Because it’s a moving tale, as well as a political one. Because politics is useless without emotion behind it. This production finds them particularly so in Dino Fetscher’s Felix; the man who Ned finally loves, and who he then loses to AIDS. His shift from confident and sassy, more than a match for Ned’s endless answers to everything, to quietly defeated by illness is subtle and heart-wrenching. More so than the final scene where he and Ned ‘marry’ in his hospital bed, his penultimate scene, trying to ensure everything of his is left to Ned, speaks to the quiet business and sadness of death. Fetscher delivers it with sensitivity and heart. Similarly moving is Luke Norris as Bruce. A Stoic counterbalance to Daniels/Ned for much of the play. He has two moments of heartbreaking brilliance. Once when he removes Ned from GMHC, and the air of genuine regret and sensitivity he brings to their friendship elevates the story.
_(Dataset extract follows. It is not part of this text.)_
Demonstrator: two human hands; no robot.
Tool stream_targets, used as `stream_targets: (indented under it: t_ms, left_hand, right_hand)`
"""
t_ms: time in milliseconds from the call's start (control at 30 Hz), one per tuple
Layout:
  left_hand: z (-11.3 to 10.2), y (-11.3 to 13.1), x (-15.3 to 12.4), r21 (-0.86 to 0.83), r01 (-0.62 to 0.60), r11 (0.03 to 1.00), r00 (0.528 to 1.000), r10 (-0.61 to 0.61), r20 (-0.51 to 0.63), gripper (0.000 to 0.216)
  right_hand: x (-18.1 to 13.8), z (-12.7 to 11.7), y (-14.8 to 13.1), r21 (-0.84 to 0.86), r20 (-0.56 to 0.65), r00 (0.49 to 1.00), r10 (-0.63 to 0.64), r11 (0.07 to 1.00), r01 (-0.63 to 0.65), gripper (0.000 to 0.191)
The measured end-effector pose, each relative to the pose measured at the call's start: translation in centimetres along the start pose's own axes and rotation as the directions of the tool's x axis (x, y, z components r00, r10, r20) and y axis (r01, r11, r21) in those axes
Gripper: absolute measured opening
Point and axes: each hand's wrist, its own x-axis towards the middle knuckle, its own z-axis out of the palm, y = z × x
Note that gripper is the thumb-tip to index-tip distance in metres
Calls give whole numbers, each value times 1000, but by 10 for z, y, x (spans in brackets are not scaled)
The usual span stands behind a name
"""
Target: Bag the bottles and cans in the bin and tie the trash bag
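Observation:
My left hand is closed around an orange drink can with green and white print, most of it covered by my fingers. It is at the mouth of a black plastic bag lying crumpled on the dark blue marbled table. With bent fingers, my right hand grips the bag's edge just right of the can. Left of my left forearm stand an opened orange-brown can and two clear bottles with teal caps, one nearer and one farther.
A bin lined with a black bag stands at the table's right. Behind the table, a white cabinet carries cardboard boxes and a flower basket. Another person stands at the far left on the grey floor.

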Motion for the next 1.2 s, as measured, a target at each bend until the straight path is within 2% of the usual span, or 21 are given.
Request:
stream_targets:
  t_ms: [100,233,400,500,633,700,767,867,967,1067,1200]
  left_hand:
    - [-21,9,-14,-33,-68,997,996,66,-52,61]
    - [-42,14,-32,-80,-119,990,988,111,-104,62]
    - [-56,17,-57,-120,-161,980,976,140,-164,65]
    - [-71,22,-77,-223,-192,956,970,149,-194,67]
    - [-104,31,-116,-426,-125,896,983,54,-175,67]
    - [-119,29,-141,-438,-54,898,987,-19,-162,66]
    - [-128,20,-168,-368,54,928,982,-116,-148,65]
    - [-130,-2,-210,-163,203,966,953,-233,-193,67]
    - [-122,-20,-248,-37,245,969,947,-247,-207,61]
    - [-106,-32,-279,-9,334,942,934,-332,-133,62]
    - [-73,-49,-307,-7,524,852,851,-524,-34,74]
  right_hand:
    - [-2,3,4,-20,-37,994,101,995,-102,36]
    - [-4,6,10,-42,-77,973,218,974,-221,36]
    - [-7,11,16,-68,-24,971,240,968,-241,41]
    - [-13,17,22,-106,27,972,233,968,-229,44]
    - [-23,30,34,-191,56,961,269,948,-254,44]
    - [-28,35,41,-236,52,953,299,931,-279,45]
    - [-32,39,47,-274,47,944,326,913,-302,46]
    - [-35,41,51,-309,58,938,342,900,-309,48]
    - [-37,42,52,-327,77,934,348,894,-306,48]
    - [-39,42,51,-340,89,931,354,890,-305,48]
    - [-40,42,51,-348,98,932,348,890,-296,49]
Probably the most affecting moment in the entire piece falls to Norris when he recounts the story of Albert’s final hours. A tale to stand in for the hundreds who had similar final moments and resting places. Norris lets the harrowing detail of Kramer’s words come through with a deceptively simple performance; honest, restrained, and quietly devastating.

The direct politics might have faded somewhat, but the emotion remains. The simplicity really of the struggle to be seen, to be heard are at the heart of what Kramer was saying. Is saying still. His ‘I belong to a culture’ speech is a rallying cry to know your history and own it. For Ned Weeks in the play, it’s a case of taking up space in the face of a situation, of a government, of a society, that would deny it. For today’s LGBTQ+ folks, it’s about remembering that culture and those who were lost along the way.
This production is a timely reminder that we belong to a culture. And may we all, when called upon, muster the same righteous, necessary rage as Larry Kramer to claim that culture and fight for it.
By Dr Emily Garside
The Normal Heart runs until November 6th at London’s National Theatre.